Over the months, the constant evolution of these technologies has led to significant improvements. The models have become more reliable, controllable, and capable of delivering consistent results. This has made AI technologies increasingly usable on a larger scale, with paid usage options further expanding their accessibility to a broader audience.

Artificial Intelligence in Architectural Design

One of the most fascinating aspects for me has been understanding how AI can be concretely integrated into an architect’s creative process. During the early stages of a project, these tools have proven to be crucial, especially in the conceptual phase. Starting from simple sketches or textual descriptions, it is possible to quickly generate images that incorporate textures, environments, and different atmospheres in a short amount of time. This saves hours that would otherwise be spent manually creating initial visualizations of a project, enabling rapid iteration and the ability to explore variations simply and efficiently.

Tools such as inpainting and outpainting have also proven extremely useful for modifying or expanding existing images. These techniques are particularly valuable for refining existing renderings or adding new elements without having to start from scratch. These tools, once reserved for professionals with advanced skills, are now accessible and can be used to improve the efficiency of the creative workflow.

The integration of these systems into the design process does not in any way mean replacing the architect’s creative work. Rather, they amplify the architect’s capabilities, allowing for the exploration of new avenues and improving productivity, leaving more room for conceptual development and the refinement of details.
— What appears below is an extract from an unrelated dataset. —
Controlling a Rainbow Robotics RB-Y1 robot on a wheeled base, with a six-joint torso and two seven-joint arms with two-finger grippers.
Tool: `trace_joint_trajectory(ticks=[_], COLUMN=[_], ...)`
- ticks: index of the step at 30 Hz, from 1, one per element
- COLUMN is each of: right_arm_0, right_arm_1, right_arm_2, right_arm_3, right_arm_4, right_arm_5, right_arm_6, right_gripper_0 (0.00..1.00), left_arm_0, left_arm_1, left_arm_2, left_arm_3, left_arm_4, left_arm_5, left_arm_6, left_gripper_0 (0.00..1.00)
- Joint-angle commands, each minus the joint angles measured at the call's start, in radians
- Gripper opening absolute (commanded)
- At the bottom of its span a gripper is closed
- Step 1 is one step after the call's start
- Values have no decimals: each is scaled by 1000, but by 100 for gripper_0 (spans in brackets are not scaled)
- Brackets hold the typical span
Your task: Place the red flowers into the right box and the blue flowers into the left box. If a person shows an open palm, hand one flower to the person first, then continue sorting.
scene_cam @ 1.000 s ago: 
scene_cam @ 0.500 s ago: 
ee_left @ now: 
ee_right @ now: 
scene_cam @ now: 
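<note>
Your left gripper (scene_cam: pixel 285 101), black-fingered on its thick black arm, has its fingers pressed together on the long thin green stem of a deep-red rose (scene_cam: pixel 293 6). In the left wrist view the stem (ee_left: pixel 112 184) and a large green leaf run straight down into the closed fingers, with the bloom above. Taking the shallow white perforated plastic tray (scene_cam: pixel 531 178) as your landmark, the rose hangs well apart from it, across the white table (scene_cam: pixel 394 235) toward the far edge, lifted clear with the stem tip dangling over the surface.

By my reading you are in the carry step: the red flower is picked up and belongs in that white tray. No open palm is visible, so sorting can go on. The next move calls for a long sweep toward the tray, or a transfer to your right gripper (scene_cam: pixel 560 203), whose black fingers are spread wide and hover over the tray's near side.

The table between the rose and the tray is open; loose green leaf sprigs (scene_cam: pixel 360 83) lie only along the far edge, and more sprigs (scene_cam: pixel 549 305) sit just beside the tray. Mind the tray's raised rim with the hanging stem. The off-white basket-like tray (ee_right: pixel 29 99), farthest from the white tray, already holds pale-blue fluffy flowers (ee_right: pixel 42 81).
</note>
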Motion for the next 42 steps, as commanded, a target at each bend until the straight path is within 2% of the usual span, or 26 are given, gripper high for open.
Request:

Final Thoughts and Future Perspectives

Looking to the future, I am convinced that artificial intelligence will never fully replace the work of an architect, but will increasingly act as a powerful ally, expanding their capabilities. AI-based tools allow for the rapid exploration of multiple design solutions, the optimization of production processes, and the enhancement of final results. However, the human touch, intuition, and design sensitivity will always remain irreplaceable.

I imagine a future where the collaboration between humans and these advanced systems will become more and more integrated, with AI serving as an extension of creative thought, enabling experimentation and innovation in ways that are unimaginable today. The key will be maintaining control over the process, using these tools to amplify our abilities, not to replace them. Continuous innovation and learning will be essential to staying competitive in a world where technology becomes increasingly integrated into the creative process.